TASK STATEMENT
Take the whole listing and reproduce it exactly, pictures excepted.

-*-

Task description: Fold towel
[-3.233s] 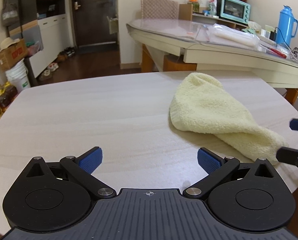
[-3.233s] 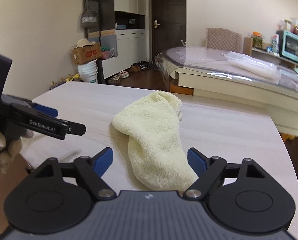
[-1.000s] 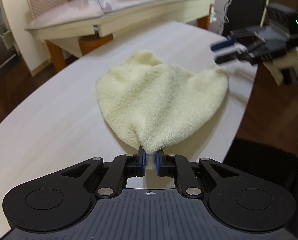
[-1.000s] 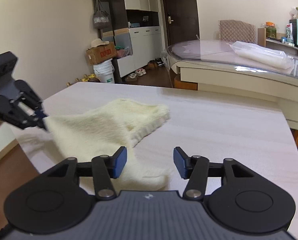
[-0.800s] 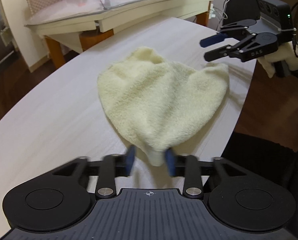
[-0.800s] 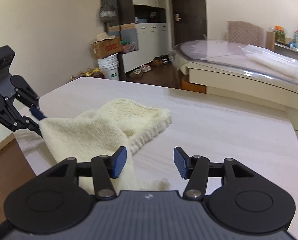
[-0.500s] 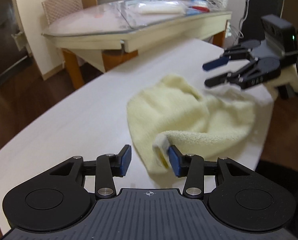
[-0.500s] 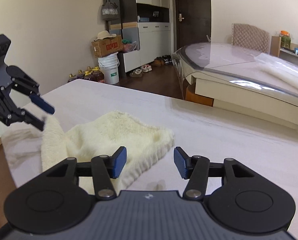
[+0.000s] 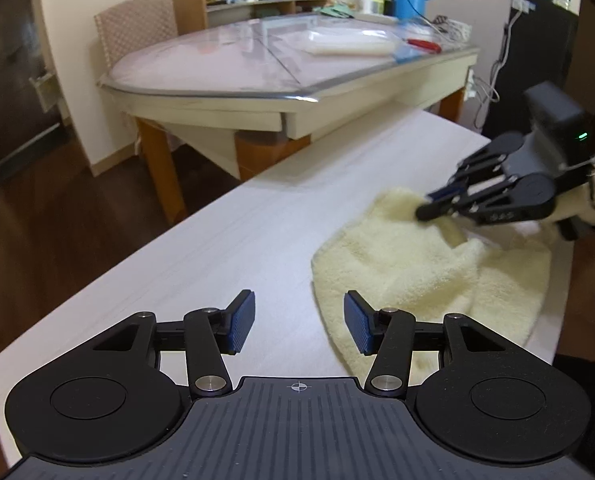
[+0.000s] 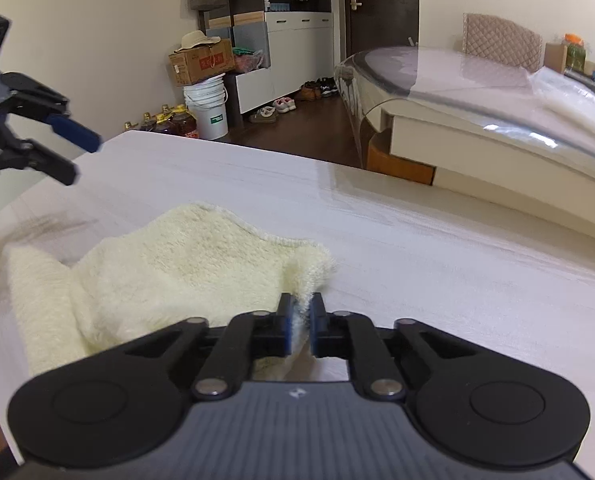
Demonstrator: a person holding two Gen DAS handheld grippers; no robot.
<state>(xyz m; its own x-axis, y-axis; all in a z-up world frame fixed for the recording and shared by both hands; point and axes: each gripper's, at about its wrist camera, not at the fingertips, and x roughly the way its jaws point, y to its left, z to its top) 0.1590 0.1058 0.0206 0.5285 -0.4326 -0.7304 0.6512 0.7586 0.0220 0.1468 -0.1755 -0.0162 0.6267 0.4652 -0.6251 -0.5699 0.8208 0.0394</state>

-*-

RESULT OF THE EXERCISE
Task description: Fold towel
[-3.233s] 
[-3.233s] 
[-1.000s] 
[-1.000s] 
[-0.800s] 
[-0.800s] 
[-0.500s] 
[-0.500s] 
[+0.000s] 
[+0.000s] 
Demonstrator: a person holding two Gen DAS handheld grippers; no robot.
<state>(xyz m; its own x-axis, y-axis; all in a z-up world frame fixed for the recording and shared by both hands; point and axes: each gripper's, at about its wrist camera, not at the fingertips, and x roughly the way its jaws point, y to its left, z to its top) 0.1590 0.1058 0.0206 0.5285 -0.4326 -0.7304 0.6512 0.7586 0.0220 0.1468 -0.1755 -0.0162 0.6267 0.4652 -0.6251 -0.5699 0.8208 0.0394</state>

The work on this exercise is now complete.